JUGGLER, PORN STAR, MONKEY WRENCH

A NOVEL BY RICH LEDER

 

CHAPTER 1

MY LIFE IS A LOT LIKE MY HOUSE

 

The ground shook as I left my house and walked down the driveway to my car. I was headed to LAX and then Paramus, New Jersey, to visit my parents, and the Earth, with its jolt and roll, was reminding me that tectonic activity was underfoot at all hours of the day and night and would be waiting for me when I returned.

I didn’t need reminding. There is no solid ground in LA. The place is always shifting. That’s why it’s plausible to build houses like the one I own, a 1,700-square-foot California ranch that hangs ridiculously over the edge of a steep Coldwater Canyon cliff. A sliver of my house is constructed on level land. The rest is suspended in mid air, supported by thin wooden beams supposedly cemented to the craggy ravine wall one hundred feet below my bedroom. My neighbors’ homes are similarly situated. We live in our houses without care because we know it wouldn’t matter if they were built in the flatlands of Northridge; the ground moves, and no one is secure. And since no one is secure, anything goes, which is the first singular truth of LA: It’s all good.

My life was a lot like my house. The day before everything changed, I was twenty-two, living in Hackensack, and had written a screenplay that an agent at William Morris thought had commercial potential. The agent’s name was Mike Lerner.

He said, “Mark Manilow, Mike Lerner. William Morris. I read your script. Your life is going to change, babe. Get on a plane right now. Take the red eye. You have to be here in the morning. Make it a one-way ticket.”

My script was called Full Force. It was the story of two hardcore army sergeants in Vietnam who use their platoons to wage a war within a war, fighting each other and the Viet Cong at the same time. It was violent and action-packed with crisp dialogue and deeply drawn, emotional characters that you care about and root for. I wish. At the time, I didn’t know character arc from Noah’s Ark. It was violent, anyway.

“What about my job?” I said. I had been working for a commercial real estate developer in Fort Lee, leasing corporate office space, which is even less fulfilling than it sounds. My heart was pounding like a jackhammer, so I could barely hear his reply. He was at his desk in Beverly Hills but sounded so distant he could have been calling from outer space (though many people equate the two).

“My opinion? You’re never going back. I’m ninety-nine-point-nine percent sure I’m going to sell your script tomorrow. Mid-six figures against one point two. It’s a gold mine. See you in the morning. I’ll have your contracts ready. Here’s Jason. He’ll set it all up.”

He passed me to his assistant, Jason, and I quit my job and took the red eye, but I never met Mike Lerner. He and Jason were fired ten minutes after they got off the phone with me. My script vanished with them. No one at William Morris had ever heard of it.

I had no idea where I was, where I was going, or how I was going to get there. I had no return ticket, no job, and nowhere to stay. I had no car, no friends, no bank, no credit, and no agent. I was planning on using some of the one point two to help me settle in, but that train left the station along with Mike Lerner.
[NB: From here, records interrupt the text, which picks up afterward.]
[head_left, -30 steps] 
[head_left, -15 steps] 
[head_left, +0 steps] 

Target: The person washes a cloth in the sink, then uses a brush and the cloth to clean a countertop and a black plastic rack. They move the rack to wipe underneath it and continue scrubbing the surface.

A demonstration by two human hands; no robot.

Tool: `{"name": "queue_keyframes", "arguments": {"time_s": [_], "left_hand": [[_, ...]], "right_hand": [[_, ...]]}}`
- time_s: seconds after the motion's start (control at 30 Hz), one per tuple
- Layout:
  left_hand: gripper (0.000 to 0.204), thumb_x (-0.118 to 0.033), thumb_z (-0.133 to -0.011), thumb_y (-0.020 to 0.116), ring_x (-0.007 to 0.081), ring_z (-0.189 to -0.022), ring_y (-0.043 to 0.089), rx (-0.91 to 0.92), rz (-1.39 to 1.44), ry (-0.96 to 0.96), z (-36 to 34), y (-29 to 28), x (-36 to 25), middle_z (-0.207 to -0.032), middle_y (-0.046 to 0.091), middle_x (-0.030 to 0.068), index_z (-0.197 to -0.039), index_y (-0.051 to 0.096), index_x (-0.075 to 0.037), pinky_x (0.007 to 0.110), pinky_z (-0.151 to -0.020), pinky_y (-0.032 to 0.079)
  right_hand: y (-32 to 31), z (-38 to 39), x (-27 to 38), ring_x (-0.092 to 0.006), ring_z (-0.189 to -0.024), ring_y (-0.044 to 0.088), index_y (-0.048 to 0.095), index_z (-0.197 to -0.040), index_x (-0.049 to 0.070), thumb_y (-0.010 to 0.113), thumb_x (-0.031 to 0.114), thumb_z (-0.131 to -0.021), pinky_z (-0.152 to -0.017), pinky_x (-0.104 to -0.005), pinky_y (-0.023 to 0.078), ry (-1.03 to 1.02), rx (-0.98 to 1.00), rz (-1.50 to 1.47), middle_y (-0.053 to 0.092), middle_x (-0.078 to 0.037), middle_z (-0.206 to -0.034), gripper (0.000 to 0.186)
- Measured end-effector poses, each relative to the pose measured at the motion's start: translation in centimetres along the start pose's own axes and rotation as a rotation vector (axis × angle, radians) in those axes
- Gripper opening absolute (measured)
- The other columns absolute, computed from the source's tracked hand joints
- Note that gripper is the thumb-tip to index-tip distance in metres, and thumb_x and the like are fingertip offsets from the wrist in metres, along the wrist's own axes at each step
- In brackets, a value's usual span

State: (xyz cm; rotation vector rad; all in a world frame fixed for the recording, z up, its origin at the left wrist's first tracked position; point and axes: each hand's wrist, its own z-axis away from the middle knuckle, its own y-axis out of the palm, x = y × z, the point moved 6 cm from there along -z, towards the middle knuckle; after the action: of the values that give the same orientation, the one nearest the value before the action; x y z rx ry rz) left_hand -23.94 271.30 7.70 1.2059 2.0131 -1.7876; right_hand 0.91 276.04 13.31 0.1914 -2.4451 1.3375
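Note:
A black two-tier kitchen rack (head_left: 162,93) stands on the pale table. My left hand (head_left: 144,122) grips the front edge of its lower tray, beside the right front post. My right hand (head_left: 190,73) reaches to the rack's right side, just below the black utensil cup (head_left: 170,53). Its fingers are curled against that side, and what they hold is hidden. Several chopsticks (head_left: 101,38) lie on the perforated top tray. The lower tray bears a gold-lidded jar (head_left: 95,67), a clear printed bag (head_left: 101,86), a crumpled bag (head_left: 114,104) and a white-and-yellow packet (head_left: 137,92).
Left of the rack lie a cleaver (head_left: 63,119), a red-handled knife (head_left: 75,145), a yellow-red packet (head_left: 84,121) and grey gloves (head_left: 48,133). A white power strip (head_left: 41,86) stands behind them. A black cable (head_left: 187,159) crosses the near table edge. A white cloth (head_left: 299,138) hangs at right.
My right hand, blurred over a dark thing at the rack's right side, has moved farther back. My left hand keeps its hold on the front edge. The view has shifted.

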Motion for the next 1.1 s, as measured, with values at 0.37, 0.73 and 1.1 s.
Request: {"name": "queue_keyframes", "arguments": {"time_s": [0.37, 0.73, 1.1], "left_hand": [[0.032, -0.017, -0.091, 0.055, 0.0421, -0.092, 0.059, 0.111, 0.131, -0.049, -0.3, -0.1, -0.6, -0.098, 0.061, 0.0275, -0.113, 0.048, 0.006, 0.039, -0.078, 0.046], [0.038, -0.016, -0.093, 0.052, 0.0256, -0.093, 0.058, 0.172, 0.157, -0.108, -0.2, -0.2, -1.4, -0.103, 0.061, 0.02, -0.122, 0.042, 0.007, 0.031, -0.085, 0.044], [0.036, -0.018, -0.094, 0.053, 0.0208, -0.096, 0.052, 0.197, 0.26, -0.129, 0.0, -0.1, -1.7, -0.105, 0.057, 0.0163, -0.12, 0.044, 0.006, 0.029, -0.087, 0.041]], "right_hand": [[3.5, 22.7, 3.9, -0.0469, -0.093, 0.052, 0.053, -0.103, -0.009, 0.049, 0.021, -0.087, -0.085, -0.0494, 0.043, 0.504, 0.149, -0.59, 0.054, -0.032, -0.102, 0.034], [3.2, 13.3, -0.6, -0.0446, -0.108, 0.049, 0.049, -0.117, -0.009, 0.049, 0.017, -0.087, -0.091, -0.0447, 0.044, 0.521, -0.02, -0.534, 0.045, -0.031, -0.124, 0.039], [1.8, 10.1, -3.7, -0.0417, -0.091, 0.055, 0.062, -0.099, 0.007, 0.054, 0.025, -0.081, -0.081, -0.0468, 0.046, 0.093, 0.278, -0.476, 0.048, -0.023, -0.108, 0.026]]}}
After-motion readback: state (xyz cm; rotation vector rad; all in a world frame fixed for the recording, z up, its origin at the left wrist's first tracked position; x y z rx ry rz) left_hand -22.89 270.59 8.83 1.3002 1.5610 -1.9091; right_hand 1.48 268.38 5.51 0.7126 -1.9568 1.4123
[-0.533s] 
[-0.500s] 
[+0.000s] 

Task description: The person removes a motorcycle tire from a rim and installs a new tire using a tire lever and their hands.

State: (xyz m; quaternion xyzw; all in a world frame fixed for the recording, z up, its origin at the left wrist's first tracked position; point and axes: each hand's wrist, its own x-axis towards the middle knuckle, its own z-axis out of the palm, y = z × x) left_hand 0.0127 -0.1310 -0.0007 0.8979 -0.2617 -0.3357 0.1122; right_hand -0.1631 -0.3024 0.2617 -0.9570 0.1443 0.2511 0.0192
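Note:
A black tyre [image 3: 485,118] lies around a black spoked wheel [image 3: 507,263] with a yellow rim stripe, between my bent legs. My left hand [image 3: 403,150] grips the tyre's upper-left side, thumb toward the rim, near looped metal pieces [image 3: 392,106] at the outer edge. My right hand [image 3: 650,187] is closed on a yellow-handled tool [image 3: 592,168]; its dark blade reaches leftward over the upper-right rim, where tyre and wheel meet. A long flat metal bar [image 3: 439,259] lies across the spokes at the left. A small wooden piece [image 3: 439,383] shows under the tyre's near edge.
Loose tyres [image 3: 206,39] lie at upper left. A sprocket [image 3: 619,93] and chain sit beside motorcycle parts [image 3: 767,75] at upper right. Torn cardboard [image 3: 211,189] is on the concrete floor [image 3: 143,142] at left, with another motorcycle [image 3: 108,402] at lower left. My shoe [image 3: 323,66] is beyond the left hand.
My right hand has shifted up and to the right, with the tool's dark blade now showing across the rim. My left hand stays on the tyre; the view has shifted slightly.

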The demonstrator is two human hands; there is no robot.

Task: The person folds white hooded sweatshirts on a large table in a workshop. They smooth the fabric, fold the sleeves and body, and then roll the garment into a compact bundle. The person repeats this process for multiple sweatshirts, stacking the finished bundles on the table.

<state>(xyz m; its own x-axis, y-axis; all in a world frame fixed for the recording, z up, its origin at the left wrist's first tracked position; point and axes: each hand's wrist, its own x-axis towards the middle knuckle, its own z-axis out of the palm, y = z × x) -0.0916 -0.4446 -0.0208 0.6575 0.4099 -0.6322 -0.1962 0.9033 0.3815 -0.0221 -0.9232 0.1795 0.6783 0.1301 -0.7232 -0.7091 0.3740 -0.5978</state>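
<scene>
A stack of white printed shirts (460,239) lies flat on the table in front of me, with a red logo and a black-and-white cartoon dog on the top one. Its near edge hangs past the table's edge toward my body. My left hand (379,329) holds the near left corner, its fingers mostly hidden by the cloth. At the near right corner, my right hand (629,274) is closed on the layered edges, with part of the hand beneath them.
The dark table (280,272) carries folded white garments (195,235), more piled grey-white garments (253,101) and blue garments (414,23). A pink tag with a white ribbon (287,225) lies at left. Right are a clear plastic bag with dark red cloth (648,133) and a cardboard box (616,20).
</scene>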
LA is the easiest place to get lost in—physically, spiritually, emotionally, and intellectually. Luckily, it’s also the easiest place to be lost in. The sun is shining, the women are gorgeous, and the camera is rolling. I’d find another Mike Lerner. I was a screenwriter now with a hot script in my hands. How many of me could there be?

Plenty, it turned out. One of the peculiar facts of Los Angeles is that if you stop ten people on the street and ask them how their script is coming along, nine of them have an answer. It’s in turnaround, I’m stuck in the second act, it’s in pre-production, my agent loves it, my agent hates it, my agent was fired ten minutes after he said he’d sign me, and so on. This is the second singular truth of LA: Everyone knows two things, their job and how to write a movie—meaning how to write your movie.

For the next twelve years, I parked cars, washed cars, gassed cars, sold cars, tended bar, flipped burgers, stocked groceries, checked groceries, drove a cab, drove a tow truck, drove a school bus, tutored, temped, waited tables, moved furniture, and dug ditches (which, in its way, is just like writing movies).

Throughout it all, I studied my craft (screenwriting gurus grow in LA like corn in Kansas) and wrote scripts—dramas, comedies, dramedies, romantic comedies, sophomoric comedies, teen comedies, family comedies, action, adventure, action-adventure, thrillers, sci-fi, and westerns. I acquired an agent (several agents), wrote a few television movies for money, pitched my stories to studio, cable, and network executives, and stumbled forward through the smog.

At the start of my thirteenth year in LA, I was at the farmers’ market on Fairfax writing a coming-of-age movie about a North Carolina boy who accidentally invents an anti-gravity gel. All kinds of crazy hijinks ensue and the boy, his parents, his siblings, the mayor, the barber, the barber’s talking dog, and the traveling salesman with the heart of gold learn important life lessons. I was drowning in the second act when I heard her laughing, which, in retrospect, was the beginning of the beginning of the end.